TASK REQUIREMENTS —
Every line of the listing below must be printed again exactly, apart from its pictures.

ENTRIES SHOWN —
.....
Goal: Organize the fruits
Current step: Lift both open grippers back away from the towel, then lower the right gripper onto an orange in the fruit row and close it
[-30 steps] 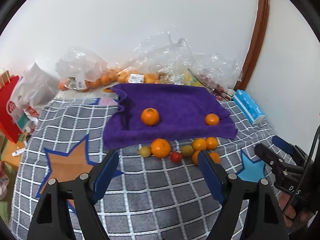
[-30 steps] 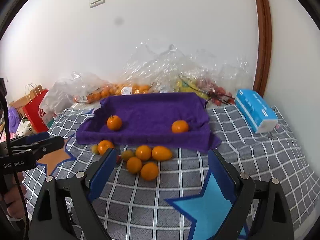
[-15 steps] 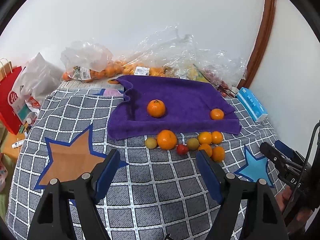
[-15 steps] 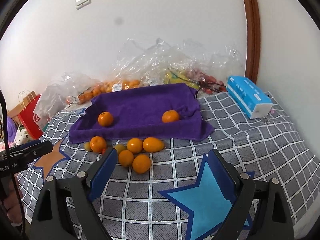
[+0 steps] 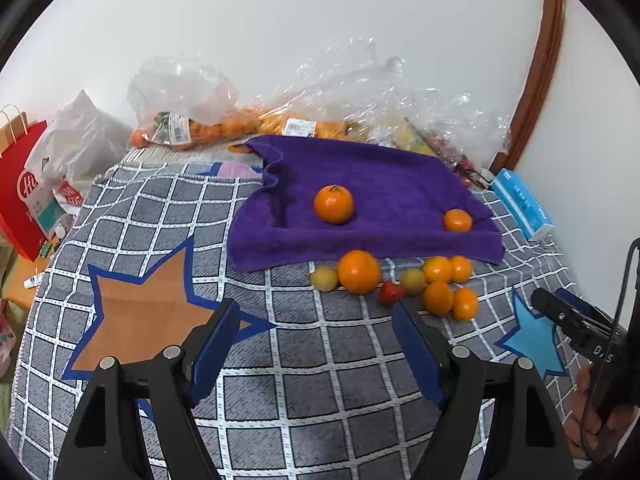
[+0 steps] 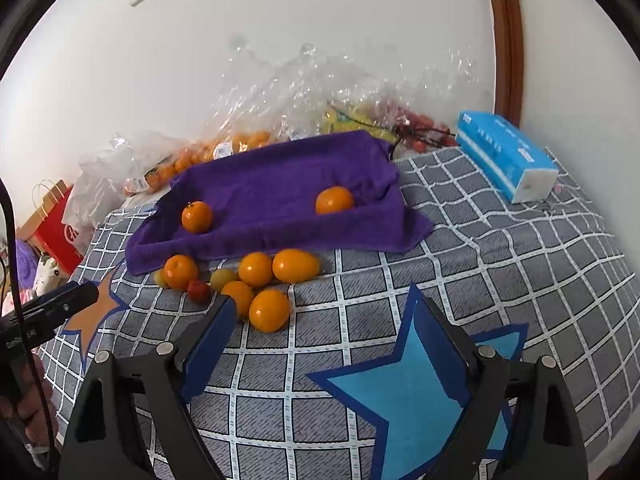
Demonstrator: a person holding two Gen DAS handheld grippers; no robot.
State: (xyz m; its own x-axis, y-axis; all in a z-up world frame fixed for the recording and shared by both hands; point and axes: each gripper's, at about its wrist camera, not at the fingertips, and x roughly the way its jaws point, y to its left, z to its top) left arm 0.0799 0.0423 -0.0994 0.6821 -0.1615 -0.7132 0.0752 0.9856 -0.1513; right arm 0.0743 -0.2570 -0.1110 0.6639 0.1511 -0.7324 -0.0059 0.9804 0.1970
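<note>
A purple towel [image 5: 372, 184] [image 6: 280, 184] lies on the grey checked cloth and holds two oranges [image 5: 333, 204] [image 5: 457, 220]. In front of it sits a cluster of loose fruit: a big orange [image 5: 359, 272], several small oranges [image 6: 269, 309], two yellow-green fruits [image 5: 324, 278] and a red tomato [image 5: 391, 292] [image 6: 199, 290]. My left gripper [image 5: 316, 340] is open and empty, short of the cluster. My right gripper [image 6: 320, 340] is open and empty, just right of the nearest orange.
Clear plastic bags of oranges [image 5: 224, 124] [image 6: 224, 148] line the wall behind the towel. A blue tissue pack [image 6: 504, 156] [image 5: 520, 208] lies at the right. A red paper bag [image 5: 20, 188] stands off the cloth's left edge.
Both grippers have pulled back and risen a little, so the fruit sits farther away in both views. Jaws stay open. No fruit has moved.
</note>
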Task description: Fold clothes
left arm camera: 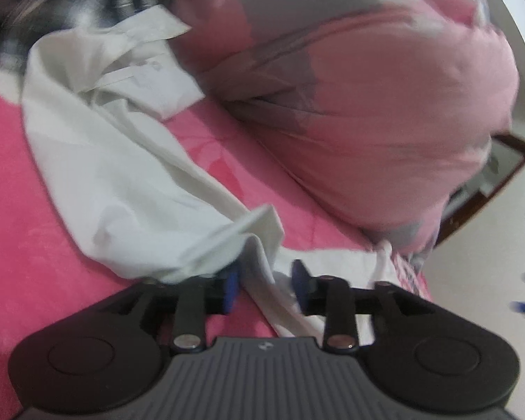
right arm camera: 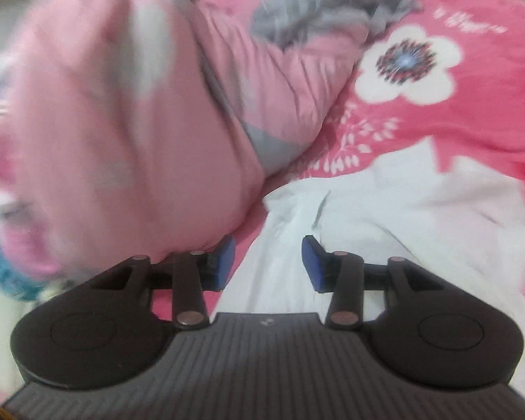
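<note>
Here, on a bed under a pink flowered sheet:
White shirt: lies rumpled across the sheet, collar end towards the far side, one long strip of it trailing to the near edge.
Left gripper: jaws partly apart; a fold of the white shirt runs between the blue pads, loose, with a gap at the right pad.
Right gripper: jaws partly apart over the shirt, pads clear of the cloth, nothing clamped.
Pink and grey quilt: bunched in a big mound at the far right of the bed, just beside the shirt.
Plaid garment: dark checks at the far left corner, touching the shirt's collar end; blurred.
White flower print: on the sheet, beyond the shirt.
</note>
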`<state>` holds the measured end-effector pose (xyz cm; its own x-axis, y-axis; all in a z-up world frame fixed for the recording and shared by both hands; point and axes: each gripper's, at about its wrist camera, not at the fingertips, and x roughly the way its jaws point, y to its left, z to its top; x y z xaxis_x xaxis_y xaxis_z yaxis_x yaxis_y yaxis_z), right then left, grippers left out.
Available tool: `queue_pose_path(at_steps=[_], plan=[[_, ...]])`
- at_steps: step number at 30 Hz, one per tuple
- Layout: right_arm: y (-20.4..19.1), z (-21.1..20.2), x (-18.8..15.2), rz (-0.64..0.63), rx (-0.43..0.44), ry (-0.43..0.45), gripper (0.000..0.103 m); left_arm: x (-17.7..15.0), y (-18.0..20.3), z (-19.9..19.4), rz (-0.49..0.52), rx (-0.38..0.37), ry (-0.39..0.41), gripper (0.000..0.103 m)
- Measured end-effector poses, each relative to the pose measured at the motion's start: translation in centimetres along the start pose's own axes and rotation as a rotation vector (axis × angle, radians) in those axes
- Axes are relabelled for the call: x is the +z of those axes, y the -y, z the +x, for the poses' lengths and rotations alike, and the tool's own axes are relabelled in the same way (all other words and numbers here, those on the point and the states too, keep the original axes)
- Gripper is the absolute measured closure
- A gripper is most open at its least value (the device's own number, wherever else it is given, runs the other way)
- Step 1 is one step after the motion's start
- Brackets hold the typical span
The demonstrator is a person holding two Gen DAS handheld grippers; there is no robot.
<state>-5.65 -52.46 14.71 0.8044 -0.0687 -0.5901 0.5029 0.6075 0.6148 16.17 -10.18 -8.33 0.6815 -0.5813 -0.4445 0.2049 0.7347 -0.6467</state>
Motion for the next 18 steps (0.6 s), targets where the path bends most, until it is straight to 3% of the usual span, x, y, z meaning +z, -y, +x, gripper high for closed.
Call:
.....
REPLY TO THE EXERCISE —
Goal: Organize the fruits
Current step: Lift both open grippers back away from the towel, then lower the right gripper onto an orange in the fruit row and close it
[-30 steps] 
[-30 steps] 
[-15 steps] 
[-15 steps] 
[+0 steps] 
[+0 steps] 
Demonstrator: a person holding two Gen DAS handheld grippers; no robot.
State: (xyz m; its own x-axis, y-axis; all in a z-up world frame fixed for the recording and shared by both hands; point and axes: each gripper's, at about its wrist camera, not at the fingertips, and x roughly the way its jaws point, y to its left, z to its top) left arm 0.0799 0.0423 -0.0994 0.6821 -0.1615 -0.7132 0.0752 0.9856 -0.1513; right arm 0.0743 -0.2570 -0.1110 0.6639 0.1511 -0.7324 -0.0059 0.9804 0.1970
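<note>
A purple towel [image 5: 372, 184] [image 6: 280, 184] lies on the grey checked cloth and holds two oranges [image 5: 333, 204] [image 5: 457, 220]. In front of it sits a cluster of loose fruit: a big orange [image 5: 359, 272], several small oranges [image 6: 269, 309], two yellow-green fruits [image 5: 324, 278] and a red tomato [image 5: 391, 292] [image 6: 199, 290]. My left gripper [image 5: 316, 340] is open and empty, short of the cluster. My right gripper [image 6: 320, 340] is open and empty, just right of the nearest orange.
Clear plastic bags of oranges [image 5: 224, 124] [image 6: 224, 148] line the wall behind the towel. A blue tissue pack [image 6: 504, 156] [image 5: 520, 208] lies at the right. A red paper bag [image 5: 20, 188] stands off the cloth's left edge.
Both grippers have pulled back and risen a little, so the fruit sits farther away in both views. Jaws stay open. No fruit has moved.
</note>
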Task description: Fold clothes
left arm camera: 
right arm camera: 
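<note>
Here, on a bed under a pink flowered sheet:
White shirt: lies rumpled across the sheet, collar end towards the far side, one long strip of it trailing to the near edge.
Left gripper: jaws partly apart; a fold of the white shirt runs between the blue pads, loose, with a gap at the right pad.
Right gripper: jaws partly apart over the shirt, pads clear of the cloth, nothing clamped.
Pink and grey quilt: bunched in a big mound at the far right of the bed, just beside the shirt.
Plaid garment: dark checks at the far left corner, touching the shirt's collar end; blurred.
White flower print: on the sheet, beyond the shirt.
</note>
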`<state>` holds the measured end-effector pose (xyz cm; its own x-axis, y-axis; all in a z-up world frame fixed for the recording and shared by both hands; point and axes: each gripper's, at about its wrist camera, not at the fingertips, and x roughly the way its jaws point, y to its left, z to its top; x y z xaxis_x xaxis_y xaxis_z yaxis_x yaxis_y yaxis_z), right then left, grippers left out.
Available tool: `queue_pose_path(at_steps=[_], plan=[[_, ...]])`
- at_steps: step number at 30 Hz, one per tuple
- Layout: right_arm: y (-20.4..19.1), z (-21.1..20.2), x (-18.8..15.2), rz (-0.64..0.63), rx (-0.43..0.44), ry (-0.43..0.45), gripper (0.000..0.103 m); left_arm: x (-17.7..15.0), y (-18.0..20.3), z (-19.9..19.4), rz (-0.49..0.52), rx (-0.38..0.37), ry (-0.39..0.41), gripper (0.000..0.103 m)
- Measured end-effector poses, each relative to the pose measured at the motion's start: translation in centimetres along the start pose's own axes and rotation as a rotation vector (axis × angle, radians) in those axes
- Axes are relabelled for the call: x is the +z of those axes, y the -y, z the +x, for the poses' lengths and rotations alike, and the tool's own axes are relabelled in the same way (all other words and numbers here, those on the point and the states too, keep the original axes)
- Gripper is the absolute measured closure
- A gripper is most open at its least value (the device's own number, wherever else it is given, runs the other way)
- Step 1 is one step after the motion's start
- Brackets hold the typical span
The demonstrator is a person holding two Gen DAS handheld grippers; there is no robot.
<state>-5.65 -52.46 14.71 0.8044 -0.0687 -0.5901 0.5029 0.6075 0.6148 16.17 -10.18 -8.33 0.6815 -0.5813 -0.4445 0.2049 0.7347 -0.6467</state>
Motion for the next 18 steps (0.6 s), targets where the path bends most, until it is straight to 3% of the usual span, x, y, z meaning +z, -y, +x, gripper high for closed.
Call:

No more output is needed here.